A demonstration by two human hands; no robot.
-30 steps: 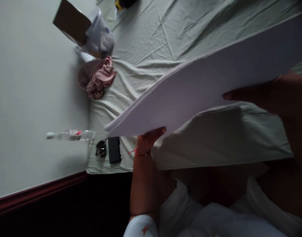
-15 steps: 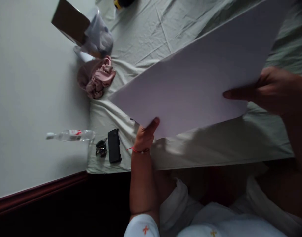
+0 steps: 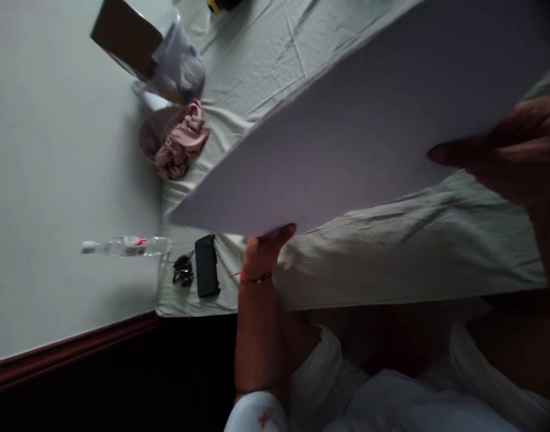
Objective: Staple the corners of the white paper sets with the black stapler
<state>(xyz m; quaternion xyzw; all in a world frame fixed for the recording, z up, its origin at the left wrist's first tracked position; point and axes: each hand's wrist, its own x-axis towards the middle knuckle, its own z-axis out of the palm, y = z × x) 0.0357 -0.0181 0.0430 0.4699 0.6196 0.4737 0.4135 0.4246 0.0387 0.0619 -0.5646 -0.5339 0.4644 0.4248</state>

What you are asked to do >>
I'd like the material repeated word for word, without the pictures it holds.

Result of this exercise >>
A demonstration by two human hands; no robot.
-30 steps: 
-15 steps: 
+0 steps: 
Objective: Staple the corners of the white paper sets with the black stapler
<state>(xyz m; quaternion xyzw; all in a world frame fixed for the recording, z up, its origin at the left wrist's first tracked position; point and axes: each hand's wrist, its own x-axis towards the middle knuckle, its own z-axis out of the palm, y = z × x) 0.0357 -0.0181 0.0430 0.4699 0.6196 0.4737 0.4135 0.4246 0.0387 0.0619 -0.5646 -0.5339 0.4644 0.4248</state>

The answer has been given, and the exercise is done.